Activity:
Whenever a line in the records below contains "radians", pick it out.

Items from a data source

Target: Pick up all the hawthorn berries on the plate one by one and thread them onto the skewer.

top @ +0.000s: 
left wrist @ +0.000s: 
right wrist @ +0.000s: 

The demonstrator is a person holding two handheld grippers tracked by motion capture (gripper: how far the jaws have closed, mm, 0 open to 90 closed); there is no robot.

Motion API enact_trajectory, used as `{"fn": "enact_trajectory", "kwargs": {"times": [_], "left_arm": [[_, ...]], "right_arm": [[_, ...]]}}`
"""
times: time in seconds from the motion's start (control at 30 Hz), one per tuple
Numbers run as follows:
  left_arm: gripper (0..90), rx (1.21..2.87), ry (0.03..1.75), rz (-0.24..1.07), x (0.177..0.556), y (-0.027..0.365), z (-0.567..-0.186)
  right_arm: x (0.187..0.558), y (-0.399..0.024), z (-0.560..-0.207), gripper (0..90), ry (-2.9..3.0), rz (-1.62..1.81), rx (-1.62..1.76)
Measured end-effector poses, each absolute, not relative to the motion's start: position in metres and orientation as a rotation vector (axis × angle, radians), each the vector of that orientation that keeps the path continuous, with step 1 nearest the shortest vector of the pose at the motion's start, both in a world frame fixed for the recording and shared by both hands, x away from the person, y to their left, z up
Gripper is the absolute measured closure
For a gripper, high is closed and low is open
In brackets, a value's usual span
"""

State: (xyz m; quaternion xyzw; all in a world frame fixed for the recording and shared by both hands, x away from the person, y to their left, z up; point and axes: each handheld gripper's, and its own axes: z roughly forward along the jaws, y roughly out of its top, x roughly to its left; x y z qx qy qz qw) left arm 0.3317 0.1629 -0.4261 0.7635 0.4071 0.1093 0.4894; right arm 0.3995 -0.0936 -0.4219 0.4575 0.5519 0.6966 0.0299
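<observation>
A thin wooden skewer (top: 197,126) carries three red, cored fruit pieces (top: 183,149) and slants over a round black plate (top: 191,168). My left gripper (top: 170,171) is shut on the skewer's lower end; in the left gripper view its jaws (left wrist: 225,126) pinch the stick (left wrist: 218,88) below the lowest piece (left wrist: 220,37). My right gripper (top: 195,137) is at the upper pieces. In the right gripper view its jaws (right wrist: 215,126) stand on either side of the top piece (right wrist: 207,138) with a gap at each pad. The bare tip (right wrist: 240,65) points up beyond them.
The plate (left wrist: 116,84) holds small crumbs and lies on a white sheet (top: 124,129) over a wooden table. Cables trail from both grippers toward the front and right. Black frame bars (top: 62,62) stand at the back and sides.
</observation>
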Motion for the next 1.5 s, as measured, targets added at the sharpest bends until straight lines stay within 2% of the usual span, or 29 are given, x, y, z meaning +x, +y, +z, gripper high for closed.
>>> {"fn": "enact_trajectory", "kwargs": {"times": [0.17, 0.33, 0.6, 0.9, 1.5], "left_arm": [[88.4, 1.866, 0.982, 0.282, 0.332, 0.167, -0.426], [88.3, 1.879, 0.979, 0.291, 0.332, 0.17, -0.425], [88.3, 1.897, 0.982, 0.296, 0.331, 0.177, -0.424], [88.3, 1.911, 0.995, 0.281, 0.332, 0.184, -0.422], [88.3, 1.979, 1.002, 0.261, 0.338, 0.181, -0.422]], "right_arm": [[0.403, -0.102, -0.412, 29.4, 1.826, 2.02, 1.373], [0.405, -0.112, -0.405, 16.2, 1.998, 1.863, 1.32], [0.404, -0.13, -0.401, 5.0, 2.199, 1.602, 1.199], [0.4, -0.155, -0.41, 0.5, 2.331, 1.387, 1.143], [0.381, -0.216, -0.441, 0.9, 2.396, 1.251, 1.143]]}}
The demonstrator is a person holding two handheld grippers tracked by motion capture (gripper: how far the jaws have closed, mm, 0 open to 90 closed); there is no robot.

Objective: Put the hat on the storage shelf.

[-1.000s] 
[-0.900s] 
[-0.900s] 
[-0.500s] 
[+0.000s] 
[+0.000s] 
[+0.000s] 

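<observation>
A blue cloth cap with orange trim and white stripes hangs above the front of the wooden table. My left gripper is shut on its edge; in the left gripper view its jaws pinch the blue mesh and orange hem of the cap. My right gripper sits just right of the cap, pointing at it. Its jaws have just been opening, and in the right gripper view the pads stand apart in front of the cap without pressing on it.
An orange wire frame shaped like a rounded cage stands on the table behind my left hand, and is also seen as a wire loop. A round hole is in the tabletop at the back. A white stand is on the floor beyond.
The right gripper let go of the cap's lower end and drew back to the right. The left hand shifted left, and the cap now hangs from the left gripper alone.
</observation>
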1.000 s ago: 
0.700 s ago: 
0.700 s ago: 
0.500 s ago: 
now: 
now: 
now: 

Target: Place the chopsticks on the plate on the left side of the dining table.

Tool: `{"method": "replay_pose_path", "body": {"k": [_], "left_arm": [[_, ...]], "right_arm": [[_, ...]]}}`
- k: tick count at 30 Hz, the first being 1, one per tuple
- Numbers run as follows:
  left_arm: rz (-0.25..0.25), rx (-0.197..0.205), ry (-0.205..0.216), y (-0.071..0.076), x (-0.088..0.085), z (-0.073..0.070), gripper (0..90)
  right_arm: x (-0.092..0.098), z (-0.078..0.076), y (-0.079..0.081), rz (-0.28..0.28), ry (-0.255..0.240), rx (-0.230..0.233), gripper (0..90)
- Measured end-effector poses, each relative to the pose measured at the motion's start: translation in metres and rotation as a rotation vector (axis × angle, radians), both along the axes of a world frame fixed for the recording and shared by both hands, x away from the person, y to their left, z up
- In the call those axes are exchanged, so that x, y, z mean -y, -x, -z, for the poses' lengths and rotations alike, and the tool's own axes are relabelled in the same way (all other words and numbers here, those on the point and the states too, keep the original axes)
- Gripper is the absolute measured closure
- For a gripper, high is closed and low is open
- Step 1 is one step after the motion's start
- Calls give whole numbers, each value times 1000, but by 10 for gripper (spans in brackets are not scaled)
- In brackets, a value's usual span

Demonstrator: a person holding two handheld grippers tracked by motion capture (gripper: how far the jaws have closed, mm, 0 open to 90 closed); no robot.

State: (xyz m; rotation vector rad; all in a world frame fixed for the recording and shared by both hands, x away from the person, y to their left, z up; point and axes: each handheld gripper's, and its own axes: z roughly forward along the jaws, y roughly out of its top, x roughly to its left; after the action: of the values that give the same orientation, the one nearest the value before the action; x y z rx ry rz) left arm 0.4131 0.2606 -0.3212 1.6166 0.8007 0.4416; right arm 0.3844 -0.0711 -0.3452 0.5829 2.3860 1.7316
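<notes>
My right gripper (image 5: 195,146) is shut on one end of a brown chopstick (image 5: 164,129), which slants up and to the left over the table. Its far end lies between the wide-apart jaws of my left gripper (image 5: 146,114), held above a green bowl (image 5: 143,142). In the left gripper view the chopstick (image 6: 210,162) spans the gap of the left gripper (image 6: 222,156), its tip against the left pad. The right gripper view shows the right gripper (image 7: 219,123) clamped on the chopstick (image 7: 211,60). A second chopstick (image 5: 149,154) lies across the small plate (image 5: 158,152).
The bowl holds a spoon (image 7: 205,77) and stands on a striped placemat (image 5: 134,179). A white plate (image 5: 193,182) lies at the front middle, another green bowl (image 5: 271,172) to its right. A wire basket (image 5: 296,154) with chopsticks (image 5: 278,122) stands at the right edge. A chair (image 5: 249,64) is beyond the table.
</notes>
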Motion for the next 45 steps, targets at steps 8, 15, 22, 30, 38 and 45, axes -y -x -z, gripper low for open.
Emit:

Problem solution:
Measured end-effector poses, each absolute, not relative to the motion's start: position in metres and orientation as a rotation vector (axis × angle, radians), each the vector of that orientation that keeps the path continuous, with step 1 nearest the shortest vector of the pose at the motion's start, both in a world frame fixed for the recording and shared by both hands, x away from the person, y to their left, z up
- Measured end-effector poses, each relative to the pose measured at the motion's start: translation in metres and rotation as a rotation vector (axis × angle, radians), both along the axes of a world frame fixed for the recording and shared by both hands, x away from the person, y to their left, z up

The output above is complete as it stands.